= Nevanlinna invariant =

Mathematics

In mathematics, the Nevanlinna invariant of an ample divisor D on a normal projective variety X is a real number connected with the rate of growth of the number of rational points on the variety with respect to the embedding defined by the divisor. The concept is named after Rolf Nevanlinna.

==Formal definition==
Formally, α(D) is the infimum of the rational numbers r such that $K_X + r D$ is in the closed real cone of effective divisors in the Néron–Severi group of X. If α is negative, then X is pseudo-canonical. It is expected that α(D) is always a rational number.

==Connection with height zeta function==
The Nevanlinna invariant has similar formal properties to the abscissa of convergence of the height zeta function and it is conjectured that they are essentially the same. More precisely, Batyrev–Manin conjectured the following.
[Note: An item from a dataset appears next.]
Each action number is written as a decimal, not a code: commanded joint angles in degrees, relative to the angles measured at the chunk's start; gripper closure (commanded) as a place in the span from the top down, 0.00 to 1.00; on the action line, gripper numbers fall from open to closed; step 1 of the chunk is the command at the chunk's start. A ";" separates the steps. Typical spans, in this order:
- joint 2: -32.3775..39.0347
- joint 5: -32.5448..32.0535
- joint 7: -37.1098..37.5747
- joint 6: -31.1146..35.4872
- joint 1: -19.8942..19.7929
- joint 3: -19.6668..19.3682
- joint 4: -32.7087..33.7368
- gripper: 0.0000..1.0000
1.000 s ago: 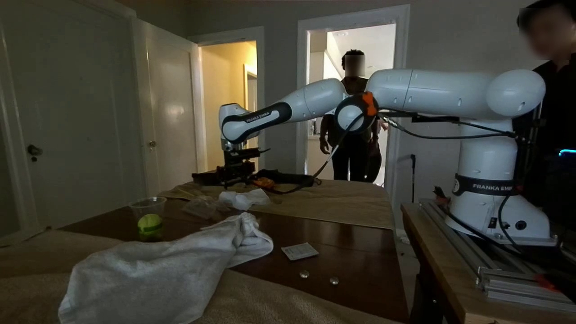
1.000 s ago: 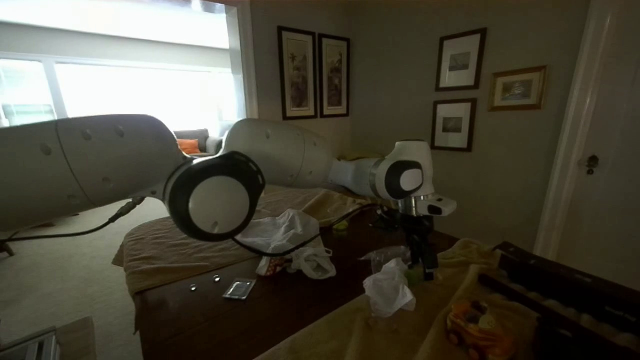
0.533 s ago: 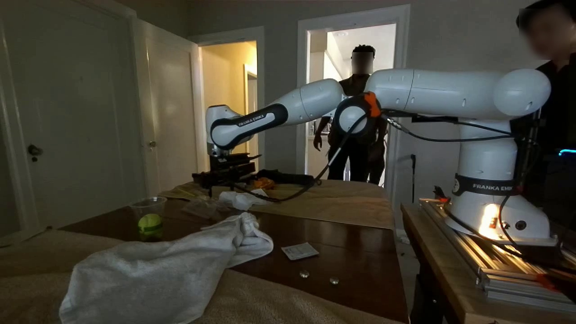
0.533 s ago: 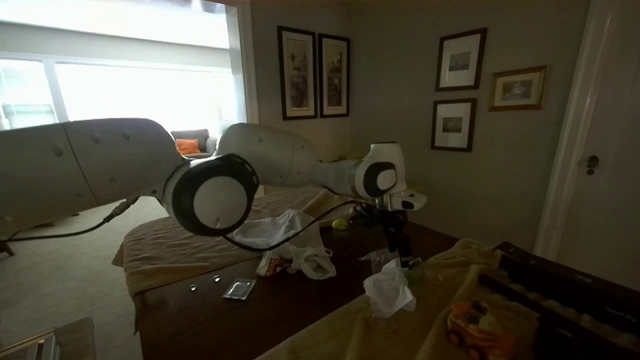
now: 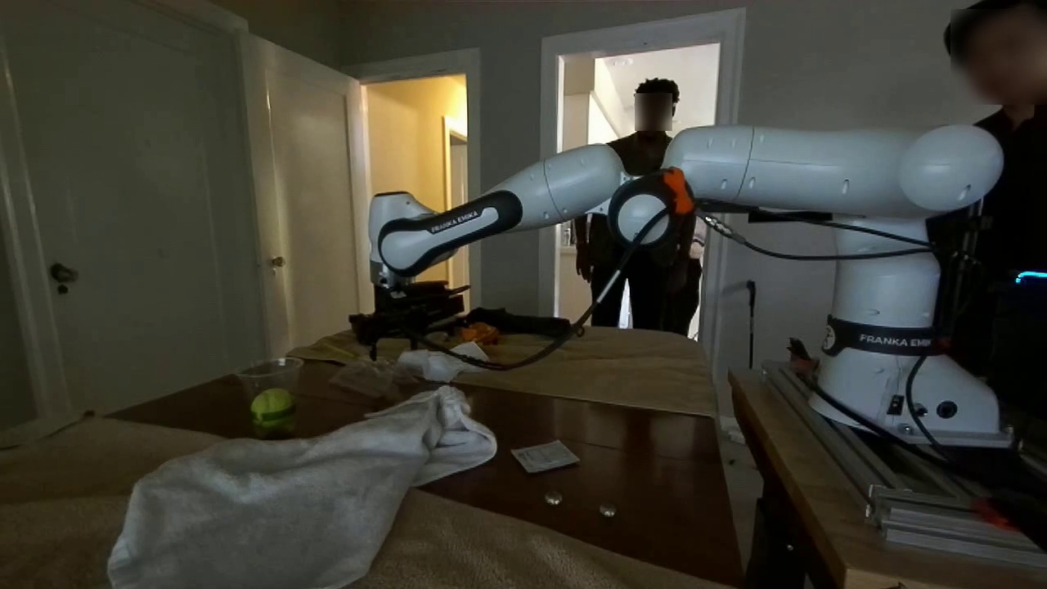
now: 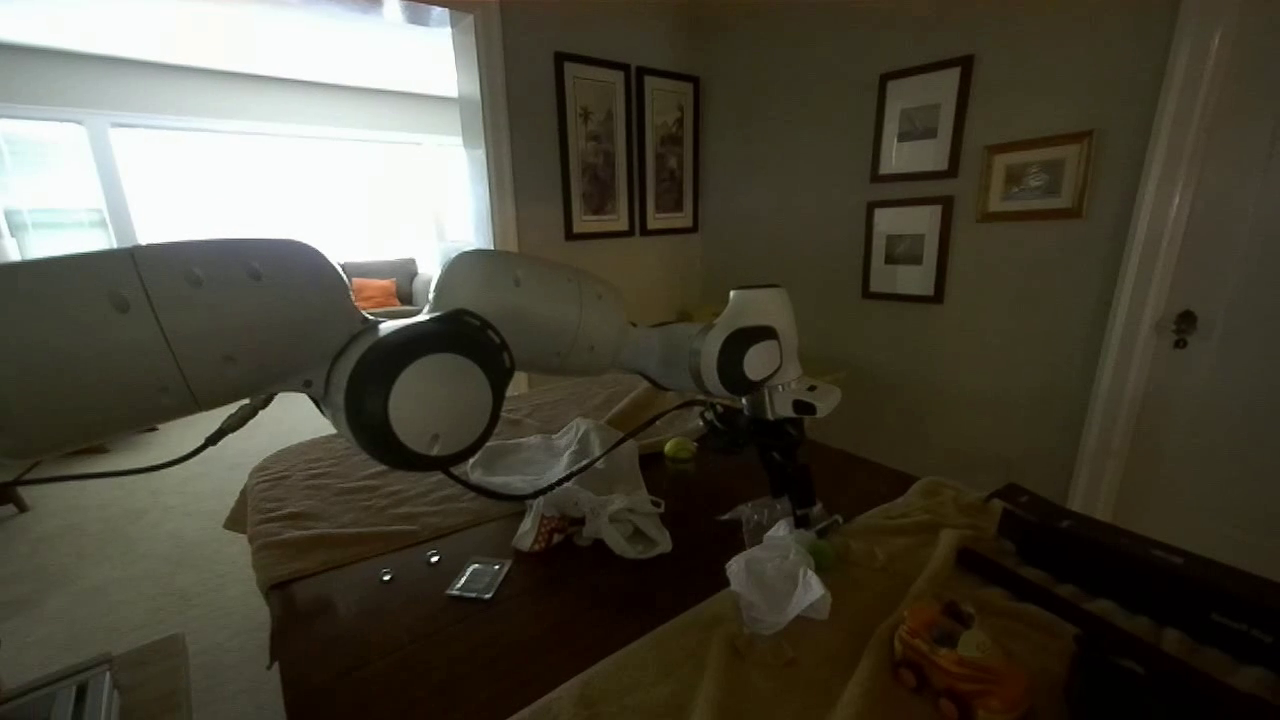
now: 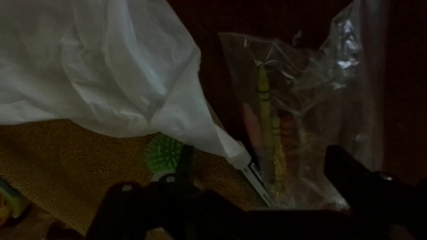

Let X be a projective variety over a number field K with ample divisor D giving rise to an embedding and height function H, and let U denote a Xariski open subset of X. Let α = α(D) be the Nevanlinna invariant of D and β the abscissa of convergence of Z(U, H; s). Then for every ε > 0 there is a U such that β < α + ε: in the opposite direction, if α > 0 then α = β for all sufficiently large fields K and sufficiently small U.